Interface ISegmenter

  • All Known Implementing Classes:
    SRXSegmenter

    public interface ISegmenter
    Common methods to provide segmentation facility to extracted content.
    • Method Detail

      • computeSegments

        int computeSegments​(String text)
        Calculate the segmentation of a given plain text string.
        Parameters:
        text - plain text to segment.
        Returns:
        the number of segments calculated.
      • computeSegments

        int computeSegments​(TextContainer container)
        Calculates the segmentation of a given TextContainer object. If the content is already segmented, it is un-segmented automatically before being processed.
        Parameters:
        container - the object to segment.
        Returns:
        the number of segments calculated.
      • getNextSegmentRange

        Range getNextSegmentRange​(TextContainer container)
        Compute the range of the next segment for a given TextContainer object. The next segment is searched from the first character after the last segment marker found in the container.
        Parameters:
        container - the text container where to look for the next segment.
        Returns:
        a range corresponding to the start and end position of the found segment, or null if no more segments are found.
      • getSplitPositions

        List<Integer> getSplitPositions()
        Gets the list of all the split positions in the text that was last segmented. You must call computeSegments(TextContainer) or computeSegments(String) before calling this method. A split position is the first character position of a new segment.

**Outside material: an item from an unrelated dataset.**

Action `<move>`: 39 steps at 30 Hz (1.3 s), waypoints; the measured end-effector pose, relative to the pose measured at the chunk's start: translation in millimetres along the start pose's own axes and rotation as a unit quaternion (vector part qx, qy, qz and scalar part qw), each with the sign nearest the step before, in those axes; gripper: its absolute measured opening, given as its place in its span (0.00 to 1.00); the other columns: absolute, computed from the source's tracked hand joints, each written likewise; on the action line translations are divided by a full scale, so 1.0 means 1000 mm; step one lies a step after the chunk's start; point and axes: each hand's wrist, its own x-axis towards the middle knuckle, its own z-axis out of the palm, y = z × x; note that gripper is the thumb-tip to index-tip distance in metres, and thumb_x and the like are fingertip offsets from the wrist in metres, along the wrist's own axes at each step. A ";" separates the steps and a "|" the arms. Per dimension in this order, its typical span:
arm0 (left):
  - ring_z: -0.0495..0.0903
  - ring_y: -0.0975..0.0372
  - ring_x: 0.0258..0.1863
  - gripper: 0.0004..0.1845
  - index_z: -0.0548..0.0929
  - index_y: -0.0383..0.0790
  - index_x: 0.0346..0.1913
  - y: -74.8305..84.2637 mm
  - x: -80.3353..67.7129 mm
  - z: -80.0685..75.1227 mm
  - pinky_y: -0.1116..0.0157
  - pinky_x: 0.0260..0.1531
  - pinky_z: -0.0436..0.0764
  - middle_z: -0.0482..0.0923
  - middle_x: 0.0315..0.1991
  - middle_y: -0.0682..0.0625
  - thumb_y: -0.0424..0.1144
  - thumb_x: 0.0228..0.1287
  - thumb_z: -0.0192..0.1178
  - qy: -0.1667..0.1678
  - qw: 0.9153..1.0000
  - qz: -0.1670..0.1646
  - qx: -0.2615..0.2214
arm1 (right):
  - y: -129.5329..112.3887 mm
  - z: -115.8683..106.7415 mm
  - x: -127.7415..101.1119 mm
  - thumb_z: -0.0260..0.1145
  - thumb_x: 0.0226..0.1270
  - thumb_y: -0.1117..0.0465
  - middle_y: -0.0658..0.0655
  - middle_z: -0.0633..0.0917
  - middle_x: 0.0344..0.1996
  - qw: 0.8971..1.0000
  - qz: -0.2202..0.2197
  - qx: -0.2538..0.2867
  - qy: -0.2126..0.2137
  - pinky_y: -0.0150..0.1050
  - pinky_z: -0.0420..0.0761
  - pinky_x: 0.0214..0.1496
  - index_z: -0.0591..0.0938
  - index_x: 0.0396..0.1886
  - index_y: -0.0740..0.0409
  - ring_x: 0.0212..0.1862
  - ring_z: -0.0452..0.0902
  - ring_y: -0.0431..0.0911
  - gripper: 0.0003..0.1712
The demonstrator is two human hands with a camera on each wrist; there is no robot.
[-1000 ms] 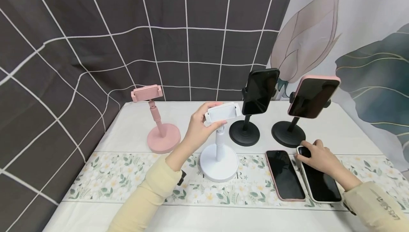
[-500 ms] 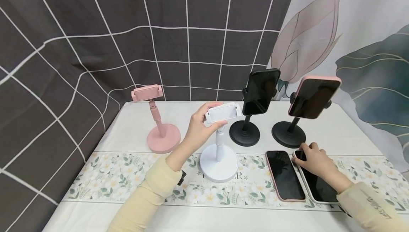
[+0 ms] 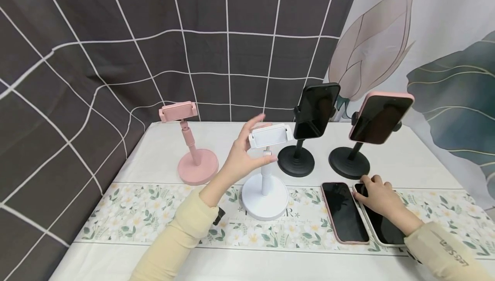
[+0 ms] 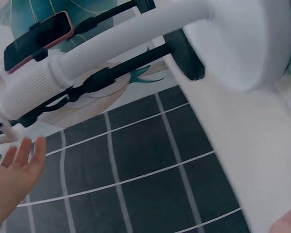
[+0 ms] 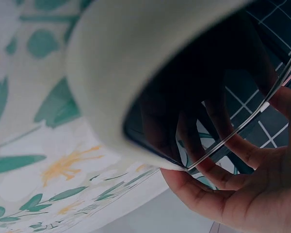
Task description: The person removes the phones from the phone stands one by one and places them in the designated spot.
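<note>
A white phone stand (image 3: 265,195) stands mid-table on the floral runner, and its empty clamp (image 3: 269,135) faces me. My left hand (image 3: 247,148) is beside the clamp with fingers spread and straight, the thumb close under it by the stem. The left wrist view shows the stand's stem (image 4: 116,43) and my open palm (image 4: 14,170). My right hand (image 3: 380,197) lies on a white-cased phone (image 3: 383,229) flat on the runner. Its fingers curl round the phone's far edge, as the right wrist view shows on the phone (image 5: 184,111). A pink-cased phone (image 3: 344,212) lies just left of it.
A pink stand (image 3: 193,160) with an empty clamp is at the left. Two black stands behind hold a black phone (image 3: 315,111) and a pink-cased phone (image 3: 379,117). Dark checked cloth hangs at the back and left, and the table's front edge is near me.
My left fingers have opened and lifted off the white clamp. My right hand has slid slightly left along the white-cased phone's far end and curled round its edge.
</note>
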 end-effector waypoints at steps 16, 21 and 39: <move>0.84 0.50 0.44 0.30 0.64 0.38 0.61 -0.018 -0.011 0.009 0.66 0.45 0.82 0.82 0.44 0.34 0.28 0.57 0.64 -0.072 0.990 -0.113 -0.041 | 0.000 0.004 -0.003 0.64 0.60 0.55 0.80 0.70 0.42 1.000 -0.011 -0.019 0.017 0.59 0.74 0.27 0.68 0.52 0.74 0.36 0.69 0.73 0.29; 0.85 0.52 0.40 0.29 0.65 0.37 0.61 -0.017 -0.011 0.009 0.65 0.43 0.82 0.82 0.41 0.32 0.26 0.57 0.63 -0.064 0.992 -0.096 -0.059 | 0.002 0.007 -0.003 0.63 0.60 0.55 0.80 0.71 0.43 0.999 -0.020 -0.022 0.019 0.60 0.75 0.28 0.68 0.52 0.73 0.37 0.69 0.74 0.29; 0.85 0.65 0.38 0.23 0.70 0.28 0.56 -0.022 0.003 -0.005 0.67 0.45 0.82 0.81 0.40 0.28 0.23 0.56 0.61 0.055 0.992 -0.097 -0.066 | -0.004 -0.022 -0.011 0.61 0.64 0.53 0.84 0.67 0.51 0.998 -0.047 0.008 -0.038 0.65 0.73 0.37 0.64 0.60 0.72 0.45 0.67 0.79 0.34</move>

        IMPORTANT: The position returned here are the position WITHOUT taking in account any options for trimming or not leading and trailing white-spaces.

        Returns:
        An array of integers where each value is a split position in the coded text that was segmented.
      • getRanges

        List<Range> getRanges()
        Gets the list off all segments ranges calculated when calling computeSegments(String), or computeSegments(TextContainer).
        Returns:
        the list of all segments ranges. each range is stored in a Range object where start is the start and end the end of the range. Returns null if no ranges have been defined yet.
      • getLanguage

        LocaleId getLanguage()
        Gets the language used to apply the rules.
        Returns:
        the language code used to apply the rules, or null, if none has been specified.
      • includeEndCodes

        boolean includeEndCodes()
        Indicates if end codes should be included (See SRX implementation notes).
        Returns:
        true if they should be included, false otherwise.
      • includeIsolatedCodes

        boolean includeIsolatedCodes()
        Indicates if isolated codes should be included (See SRX implementation notes).
        Returns:
        true if they should be included, false otherwise.
      • includeStartCodes

        boolean includeStartCodes()
        Indicates if start codes should be included (See SRX implementation notes).
        Returns:
        true if they should be included, false otherwise.
      • reset

        void reset()
        Resets the options to their defaults, and the compiled rules to nothing.
      • segmentSubFlows

        boolean segmentSubFlows()
        Indicates if sub-flows must be segmented.
        Returns:
        true if sub-flows must be segmented, false otherwise.
      • trimLeadingWhitespaces

        boolean trimLeadingWhitespaces()
        Indicates if leading white-spaces should be left outside the segments.
        Returns:
        true if the leading white-spaces should be trimmed.
      • trimTrailingWhitespaces

        boolean trimTrailingWhitespaces()
        Indicates if trailing white-spaces should be left outside the segments.
        Returns:
        true if the trailing white-spaces should be trimmed.
      • oneSegmentIncludesAll

        boolean oneSegmentIncludesAll()
        Indicates if, when there is a single segment in a text, it should include the whole text (no spaces or codes trim left/right)
        Returns:
        true if a text with a single segment should include the whole text.
      • treatIsolatedCodesAsWhitespace

        boolean treatIsolatedCodesAsWhitespace()
        Indicate if the segmenter should treat each isolated code as a single whitespace character (U+0020) when applying segmentation.
        Returns:
        true if the segmenter should treat isolated codes as whitespace
      • setLanguage

        void setLanguage​(LocaleId locale)
        Sets the locale used to apply the rules.
        Parameters:
        locale - Code of the language to use to apply the rules.
      • setIncludeEndCodes

        void setIncludeEndCodes​(boolean includeEndCodes)
      • setIncludeIsolatedCodes

        void setIncludeIsolatedCodes​(boolean includeIsolatedCodes)
      • setIncludeStartCodes

        void setIncludeStartCodes​(boolean includeStartCodes)
      • setOneSegmentIncludesAll

        void setOneSegmentIncludesAll​(boolean oneSegmentIncludesAll)
      • setOptions

        void setOptions​(boolean segmentSubFlows,
                        boolean includeStartCodes,
                        boolean includeEndCodes,
                        boolean includeIsolatedCodes,
                        boolean oneSegmentIncludesAll,
                        boolean trimLeadingWS,
                        boolean trimTrailingWS)
        Sets the options for this segmenter.
        Parameters:
        segmentSubFlows - true to segment sub-flows, false to no segment them.
        includeStartCodes - true to include start codes just before a break in the 'left' segment, false to put them in the next segment.
        includeEndCodes - true to include end codes just before a break in the 'left' segment, false to put them in the next segment.
        includeIsolatedCodes - true to include isolated codes just before a break in the 'left' segment, false to put them in the next segment.
        oneSegmentIncludesAll - true to include everything in segments that are alone.
        trimLeadingWS - true to trim leading white-spaces from the segments, false to keep them.
        trimTrailingWS - true to trim trailing white-spaces from the segments, false to keep them.
      • setSegmentSubFlows

        void setSegmentSubFlows​(boolean segmentSubFlows)
      • setTrimCodes

        void setTrimCodes​(boolean trimCodes)
      • setTrimLeadingWS

        void setTrimLeadingWS​(boolean trimLeadingWS)
      • setTrimTrailingWS

        void setTrimTrailingWS​(boolean trimTrailingWS)
      • setTreatIsolatedCodesAsWhitespace

        void setTreatIsolatedCodesAsWhitespace​(boolean treatIsolatedCodesAsWhitespace)